O PNAE (Programa Nacional de Alimentação Escolar), além de garantir a alimentação nas escolas, é estratégico na estruturação de redes de abastecimento da agricultura familiar. É a partir dele que são garantidos que 30% dos recursos repassados aos estados e municípios, aproximadamente R$ 1,2 bilhões anuais, sejam para a aquisição desse tipo de alimentos. Isso, explica a coordenadora do Movimento de Pequenos Agricultores do Piauí, Maria Klein, incentiva a geração de renda, fortalece economias regionais, melhora a qualidade nutricional dos estudantes e a valorização da cultura local.
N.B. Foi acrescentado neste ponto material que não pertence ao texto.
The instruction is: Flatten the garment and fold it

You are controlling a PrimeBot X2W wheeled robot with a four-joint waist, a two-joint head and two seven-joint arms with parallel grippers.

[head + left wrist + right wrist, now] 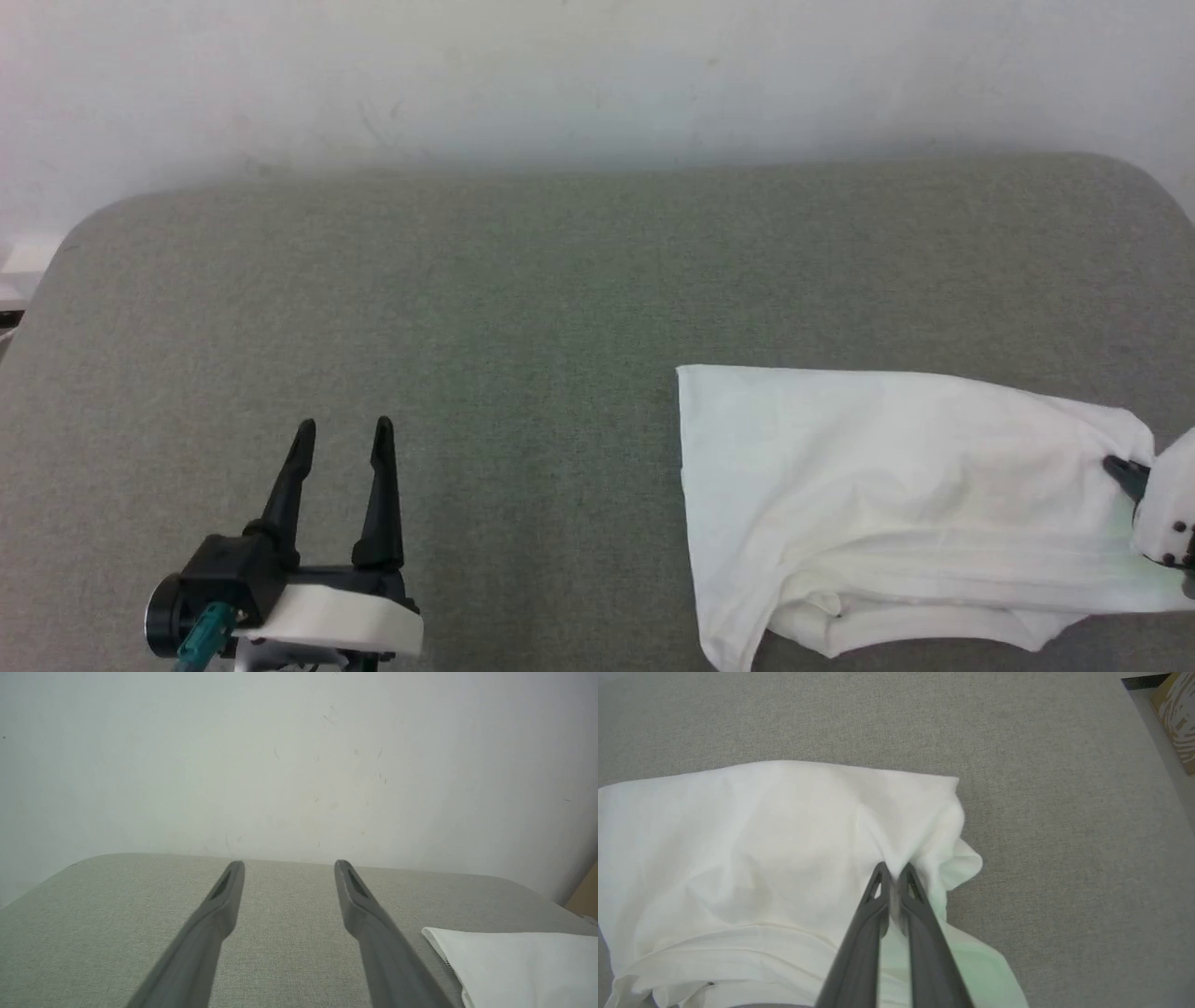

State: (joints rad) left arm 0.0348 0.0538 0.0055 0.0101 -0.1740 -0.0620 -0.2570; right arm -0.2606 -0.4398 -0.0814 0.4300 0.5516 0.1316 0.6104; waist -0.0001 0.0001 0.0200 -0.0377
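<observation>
Flattening step: grasps the shirt [887,467] with the right gripper [893,870], left gripper [344,427] spread and idle; next probably needs an outward pull.

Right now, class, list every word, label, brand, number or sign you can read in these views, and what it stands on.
No text is readable anywhere.
On the garment: no print shows; a tiny dark mark at its edge is too small to read.
On the tan box: pale squiggles, no legible letters.
</observation>
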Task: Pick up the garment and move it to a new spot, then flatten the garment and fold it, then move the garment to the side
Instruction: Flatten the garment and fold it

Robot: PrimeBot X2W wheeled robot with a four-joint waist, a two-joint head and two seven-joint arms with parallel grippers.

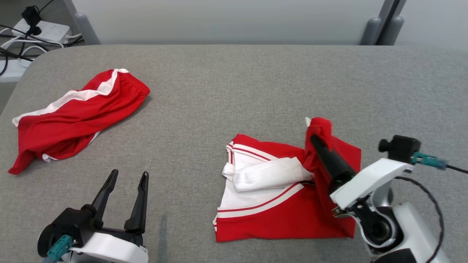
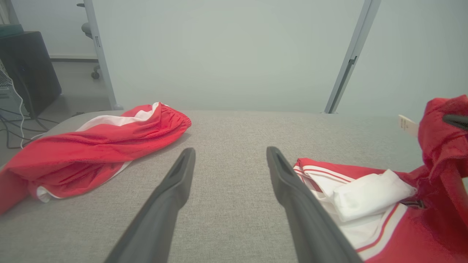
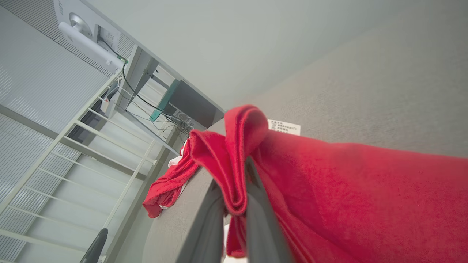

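Note:
The garment (image 1: 278,215) is a red top with white panels and red-white trim, lying partly folded on the grey table (image 1: 256,80) right of centre. Its right edge is lifted in a bunched peak, with my right gripper (image 1: 316,138) shut on that fold. From the right wrist, the red cloth (image 3: 365,190) drapes over the pinching fingers of the right gripper (image 3: 234,182), a white label (image 3: 284,127) showing behind. My left gripper (image 1: 130,173) stands open near the table's front left, holding nothing. Between and past the fingers of the left gripper (image 2: 231,151) is bare table, the garment (image 2: 402,233) to their right.
A second red garment with a white stripe and an elastic waistband (image 1: 76,117) lies crumpled at the table's left. A power strip with cables (image 1: 40,29) sits on the floor beyond the far left corner. Grey partition walls stand behind the table.

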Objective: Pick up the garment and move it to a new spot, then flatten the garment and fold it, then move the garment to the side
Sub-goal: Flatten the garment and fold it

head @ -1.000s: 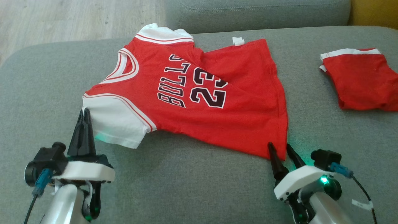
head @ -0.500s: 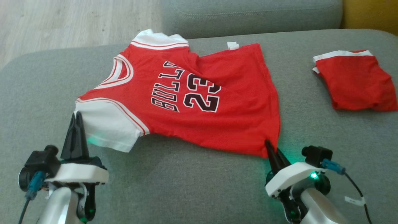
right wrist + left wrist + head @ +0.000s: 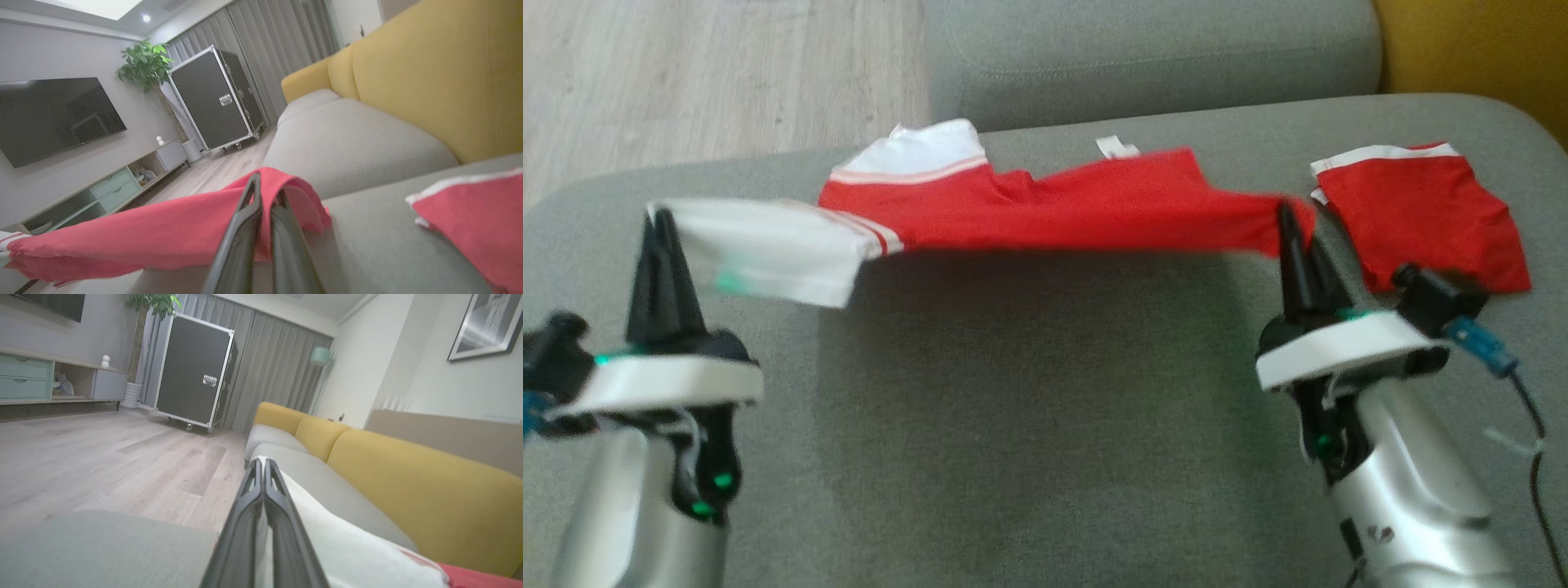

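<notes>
The garment (image 3: 1062,214) is a red jersey with white sleeves, its near edge lifted and stretched above the grey sofa seat (image 3: 1029,425) while its far edge rests on the cushion. My left gripper (image 3: 658,220) is shut on the white sleeve's corner (image 3: 760,245). My right gripper (image 3: 1289,214) is shut on the red hem corner. In the left wrist view the closed fingers (image 3: 263,522) pinch white cloth (image 3: 339,547). In the right wrist view the fingers (image 3: 261,228) clamp red fabric (image 3: 163,237) draped over their tips.
Folded red shorts (image 3: 1421,212) with a white band lie on the seat just right of my right gripper. A second grey cushion (image 3: 1152,57) sits behind, a yellow backrest (image 3: 1470,49) at far right, wood floor (image 3: 686,73) beyond the left edge.
My right gripper closed on the hem corner. Both grippers then rose and carried the jersey's near edge up and away from me, so its printed front no longer faces the camera.
</notes>
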You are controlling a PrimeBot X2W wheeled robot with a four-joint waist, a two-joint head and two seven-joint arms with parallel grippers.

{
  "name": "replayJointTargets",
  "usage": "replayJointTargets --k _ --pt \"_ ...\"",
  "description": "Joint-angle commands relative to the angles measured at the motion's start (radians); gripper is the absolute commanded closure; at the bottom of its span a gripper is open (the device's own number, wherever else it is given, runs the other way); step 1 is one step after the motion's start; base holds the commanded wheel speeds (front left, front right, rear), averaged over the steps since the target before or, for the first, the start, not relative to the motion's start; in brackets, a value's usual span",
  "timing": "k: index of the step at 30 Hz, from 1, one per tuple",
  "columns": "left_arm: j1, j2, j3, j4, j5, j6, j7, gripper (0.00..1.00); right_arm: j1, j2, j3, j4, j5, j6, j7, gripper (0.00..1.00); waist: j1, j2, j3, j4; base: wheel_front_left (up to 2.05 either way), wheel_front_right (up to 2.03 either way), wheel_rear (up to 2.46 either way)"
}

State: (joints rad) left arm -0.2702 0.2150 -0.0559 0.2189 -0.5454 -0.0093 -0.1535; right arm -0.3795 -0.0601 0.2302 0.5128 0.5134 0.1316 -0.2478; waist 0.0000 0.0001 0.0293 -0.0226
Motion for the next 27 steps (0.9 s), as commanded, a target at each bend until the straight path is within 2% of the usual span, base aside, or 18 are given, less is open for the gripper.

“E, para nós, o PNAE e o PAA [Programa de Aquisição de Alimentos] eram o que de mais avançado poderia existir para potencializar tanto a produção de alimentos saudáveis pelo campesinato quanto para ver uma geração inteira de brasileiros e brasileiras comendo alimento saudável e, portanto, com mais condição de aprendizado, de desenvolvimento. Só que, no meio do caminho, entre nossos sonhos e esses consumidores que tanto necessitam, tinham milhares e milhares de gestores com a cabeça desvirtuada, cheia de preconceitos em relação à produção de alimentos por parte da agricultura camponesa familiar, indígena e quilombola, cheia de preconceitos com o povo do campo, da floresta e das águas”, lamenta Klein. Segundo ela, mesmo antes da pandemia, muitos gestores de escolas ainda questionavam as secretarias de educação se não podiam comprar os alimentos no supermercado. “Não têm noção absolutamente nenhuma de desenvolvimento humano, de direito humano à alimentação, de nutrição, de economia. Porque quando você coloca [recursos] na mão dos agricultores, você tem um alto nível de dinamização da economia local. É a melhor lei que foi criada no Brasil e a pior execução de uma lei brasileira”, conclui Maria Klein, uma das representantes do MPA que fez parte da mobilização social que culminou na criação do PNAE.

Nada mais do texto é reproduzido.